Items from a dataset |
++++
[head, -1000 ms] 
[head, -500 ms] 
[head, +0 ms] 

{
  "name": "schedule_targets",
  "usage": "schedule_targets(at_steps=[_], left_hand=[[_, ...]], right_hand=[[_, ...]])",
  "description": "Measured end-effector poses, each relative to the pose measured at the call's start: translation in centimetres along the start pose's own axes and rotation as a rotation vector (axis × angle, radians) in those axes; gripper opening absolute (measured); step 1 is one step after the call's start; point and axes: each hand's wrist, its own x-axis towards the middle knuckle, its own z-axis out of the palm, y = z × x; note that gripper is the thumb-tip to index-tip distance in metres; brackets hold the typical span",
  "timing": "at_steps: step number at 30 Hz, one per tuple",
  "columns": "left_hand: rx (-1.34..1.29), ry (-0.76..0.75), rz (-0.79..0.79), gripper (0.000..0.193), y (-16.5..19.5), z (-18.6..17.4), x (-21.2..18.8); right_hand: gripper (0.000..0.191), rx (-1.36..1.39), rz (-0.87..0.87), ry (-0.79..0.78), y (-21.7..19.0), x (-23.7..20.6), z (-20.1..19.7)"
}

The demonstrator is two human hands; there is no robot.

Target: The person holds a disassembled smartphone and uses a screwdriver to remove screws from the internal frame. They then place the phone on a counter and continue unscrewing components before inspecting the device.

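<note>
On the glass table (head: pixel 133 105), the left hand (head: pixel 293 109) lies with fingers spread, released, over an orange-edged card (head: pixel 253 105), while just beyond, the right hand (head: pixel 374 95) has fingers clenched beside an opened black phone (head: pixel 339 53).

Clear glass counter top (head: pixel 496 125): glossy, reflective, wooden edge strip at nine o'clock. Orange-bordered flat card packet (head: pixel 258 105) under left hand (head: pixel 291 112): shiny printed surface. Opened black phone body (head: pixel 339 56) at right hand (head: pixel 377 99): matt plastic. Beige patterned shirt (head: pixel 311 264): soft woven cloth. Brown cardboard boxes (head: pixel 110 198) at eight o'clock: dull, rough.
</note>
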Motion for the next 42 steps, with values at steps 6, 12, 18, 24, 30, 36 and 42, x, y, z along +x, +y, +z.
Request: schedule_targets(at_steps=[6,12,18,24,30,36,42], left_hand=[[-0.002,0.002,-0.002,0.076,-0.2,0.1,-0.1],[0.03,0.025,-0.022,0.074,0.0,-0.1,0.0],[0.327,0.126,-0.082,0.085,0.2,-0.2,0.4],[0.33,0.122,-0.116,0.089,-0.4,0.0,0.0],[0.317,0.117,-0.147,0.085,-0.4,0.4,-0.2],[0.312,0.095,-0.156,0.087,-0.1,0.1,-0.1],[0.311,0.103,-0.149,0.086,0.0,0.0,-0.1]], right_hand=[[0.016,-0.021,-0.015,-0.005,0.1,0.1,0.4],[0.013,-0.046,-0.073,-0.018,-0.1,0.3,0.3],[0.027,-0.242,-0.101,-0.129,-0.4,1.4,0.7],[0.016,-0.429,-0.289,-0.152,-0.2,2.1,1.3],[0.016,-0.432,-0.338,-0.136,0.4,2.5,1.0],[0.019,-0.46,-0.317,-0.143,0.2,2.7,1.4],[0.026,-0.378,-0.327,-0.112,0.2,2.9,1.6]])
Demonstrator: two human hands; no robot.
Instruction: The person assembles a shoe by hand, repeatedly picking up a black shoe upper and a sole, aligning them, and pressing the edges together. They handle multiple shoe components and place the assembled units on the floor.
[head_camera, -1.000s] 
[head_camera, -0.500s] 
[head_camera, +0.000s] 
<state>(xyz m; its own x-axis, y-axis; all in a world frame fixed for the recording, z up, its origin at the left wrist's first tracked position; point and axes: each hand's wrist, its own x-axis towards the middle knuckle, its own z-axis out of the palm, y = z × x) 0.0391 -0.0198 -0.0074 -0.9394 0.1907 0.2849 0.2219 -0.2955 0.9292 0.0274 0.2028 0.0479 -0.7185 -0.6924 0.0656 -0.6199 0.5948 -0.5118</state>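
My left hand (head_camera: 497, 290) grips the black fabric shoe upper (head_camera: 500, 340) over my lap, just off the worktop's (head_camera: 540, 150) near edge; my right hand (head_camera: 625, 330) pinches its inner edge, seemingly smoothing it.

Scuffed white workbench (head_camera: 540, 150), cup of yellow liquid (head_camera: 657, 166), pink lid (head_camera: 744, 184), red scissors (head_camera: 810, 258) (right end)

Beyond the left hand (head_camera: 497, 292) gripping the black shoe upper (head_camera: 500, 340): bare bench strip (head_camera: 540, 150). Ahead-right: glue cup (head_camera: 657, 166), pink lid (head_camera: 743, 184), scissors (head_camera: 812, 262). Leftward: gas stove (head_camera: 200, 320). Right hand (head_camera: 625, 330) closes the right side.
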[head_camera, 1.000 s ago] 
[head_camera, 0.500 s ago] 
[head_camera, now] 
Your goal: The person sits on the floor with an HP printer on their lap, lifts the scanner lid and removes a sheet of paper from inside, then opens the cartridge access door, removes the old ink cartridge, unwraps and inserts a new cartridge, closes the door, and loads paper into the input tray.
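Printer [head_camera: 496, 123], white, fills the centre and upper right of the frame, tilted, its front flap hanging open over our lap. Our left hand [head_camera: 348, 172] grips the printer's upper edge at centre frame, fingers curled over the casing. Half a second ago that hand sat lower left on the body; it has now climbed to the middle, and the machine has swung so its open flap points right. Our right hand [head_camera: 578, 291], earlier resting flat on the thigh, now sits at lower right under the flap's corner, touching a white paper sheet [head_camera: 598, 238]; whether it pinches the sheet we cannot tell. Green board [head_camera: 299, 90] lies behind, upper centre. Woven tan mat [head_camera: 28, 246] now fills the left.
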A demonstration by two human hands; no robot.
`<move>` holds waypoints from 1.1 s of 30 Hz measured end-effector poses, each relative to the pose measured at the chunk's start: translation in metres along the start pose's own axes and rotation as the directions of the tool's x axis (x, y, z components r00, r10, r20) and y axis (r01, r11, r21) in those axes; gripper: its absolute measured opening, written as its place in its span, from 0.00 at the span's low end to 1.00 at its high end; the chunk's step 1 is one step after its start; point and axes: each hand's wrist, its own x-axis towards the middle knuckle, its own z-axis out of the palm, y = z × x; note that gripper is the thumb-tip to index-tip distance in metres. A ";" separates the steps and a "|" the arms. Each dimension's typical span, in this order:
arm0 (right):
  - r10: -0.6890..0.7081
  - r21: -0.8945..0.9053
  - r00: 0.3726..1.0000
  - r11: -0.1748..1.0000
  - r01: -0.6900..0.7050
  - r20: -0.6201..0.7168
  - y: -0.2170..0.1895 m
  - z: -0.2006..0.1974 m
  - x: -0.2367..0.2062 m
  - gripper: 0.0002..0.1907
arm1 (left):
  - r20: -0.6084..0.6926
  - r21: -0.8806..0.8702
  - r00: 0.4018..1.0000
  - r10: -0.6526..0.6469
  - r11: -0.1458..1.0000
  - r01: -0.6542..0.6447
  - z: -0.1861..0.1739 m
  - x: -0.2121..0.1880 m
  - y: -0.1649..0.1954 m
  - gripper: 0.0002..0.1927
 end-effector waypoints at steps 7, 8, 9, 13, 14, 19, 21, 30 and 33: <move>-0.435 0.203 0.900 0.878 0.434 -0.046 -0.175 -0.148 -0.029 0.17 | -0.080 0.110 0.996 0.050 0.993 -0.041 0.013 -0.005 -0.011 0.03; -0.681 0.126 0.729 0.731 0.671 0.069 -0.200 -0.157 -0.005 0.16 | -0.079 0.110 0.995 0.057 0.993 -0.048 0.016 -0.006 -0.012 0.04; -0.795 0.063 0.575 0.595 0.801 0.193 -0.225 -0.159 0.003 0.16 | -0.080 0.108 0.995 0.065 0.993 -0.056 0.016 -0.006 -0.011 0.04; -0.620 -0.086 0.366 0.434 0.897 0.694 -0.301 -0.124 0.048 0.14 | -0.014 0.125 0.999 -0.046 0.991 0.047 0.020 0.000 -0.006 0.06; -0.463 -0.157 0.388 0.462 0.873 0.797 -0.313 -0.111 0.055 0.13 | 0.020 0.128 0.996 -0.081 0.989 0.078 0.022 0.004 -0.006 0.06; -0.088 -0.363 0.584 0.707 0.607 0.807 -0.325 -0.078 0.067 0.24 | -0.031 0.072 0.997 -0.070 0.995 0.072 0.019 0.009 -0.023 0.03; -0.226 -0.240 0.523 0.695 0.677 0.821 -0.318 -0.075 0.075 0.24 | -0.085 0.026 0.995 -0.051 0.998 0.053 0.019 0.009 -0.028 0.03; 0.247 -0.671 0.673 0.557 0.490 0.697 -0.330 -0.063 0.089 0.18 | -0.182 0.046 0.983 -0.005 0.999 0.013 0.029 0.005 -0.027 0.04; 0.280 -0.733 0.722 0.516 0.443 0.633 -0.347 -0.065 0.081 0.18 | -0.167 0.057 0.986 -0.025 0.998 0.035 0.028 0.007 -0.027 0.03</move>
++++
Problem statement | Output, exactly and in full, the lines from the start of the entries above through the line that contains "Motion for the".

Output for this exercise |
[head, -1000 ms] 
[head, -500 ms] 
[head, +0 ms] 

{
  "name": "schedule_targets",
  "usage": "schedule_targets(at_steps=[_], left_hand=[[_, ...]], right_hand=[[_, ...]])",
  "description": "Measured end-effector poses, each relative to the pose measured at the call's start: translation in centimetres along the start pose's own axes and rotation as a rotation vector (axis × angle, radians) in those axes; gripper opening absolute (measured); step 1 is one step after the call's start; point and axes: each hand's wrist, its own x-axis towards the middle knuckle, its own z-axis out of the palm, y = z × x; note that gripper is the thumb-tip to index-tip distance in metres; brackets hold the typical span",
  "timing": "at_steps: step number at 30 Hz, one per tuple",
  "columns": "left_hand: rx (-1.34..1.29), ry (-0.76..0.75), rz (-0.79..0.79), gripper (0.000..0.193), y (-16.5..19.5), z (-18.6..17.4), x (-21.2..18.8); right_hand: gripper (0.000..0.191), rx (-1.36..1.39), rz (-0.87..0.87), ry (-0.79..0.78), y (-21.7..19.0), x (-23.7..20.6), z (-20.1..19.7)"
}

The demonstrator is two human hands; there is no robot.

Target: The person holds a disassembled smartphone and uses a screwdriver to remove screws from the internal frame. They then place the phone on a counter and continue unscrewing components before inspecting the device.

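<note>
On the glass table (head: pixel 133 105), the left hand (head: pixel 293 109) lies with fingers spread, released, over an orange-edged card (head: pixel 253 105), while just beyond, the right hand (head: pixel 374 95) has fingers clenched beside an opened black phone (head: pixel 339 53).

Clear glass counter top (head: pixel 496 125): glossy, reflective, wooden edge strip at nine o'clock. Orange-bordered flat card packet (head: pixel 258 105) under left hand (head: pixel 291 112): shiny printed surface. Opened black phone body (head: pixel 339 56) at right hand (head: pixel 377 99): matt plastic. Beige patterned shirt (head: pixel 311 264): soft woven cloth. Brown cardboard boxes (head: pixel 110 198) at eight o'clock: dull, rough.
</note>
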Motion for the next 42 steps, with values at steps 6, 12, 18, 24, 30, 36 and 42, x, y, z along +x, +y, +z.

None of the exercise remains to be done.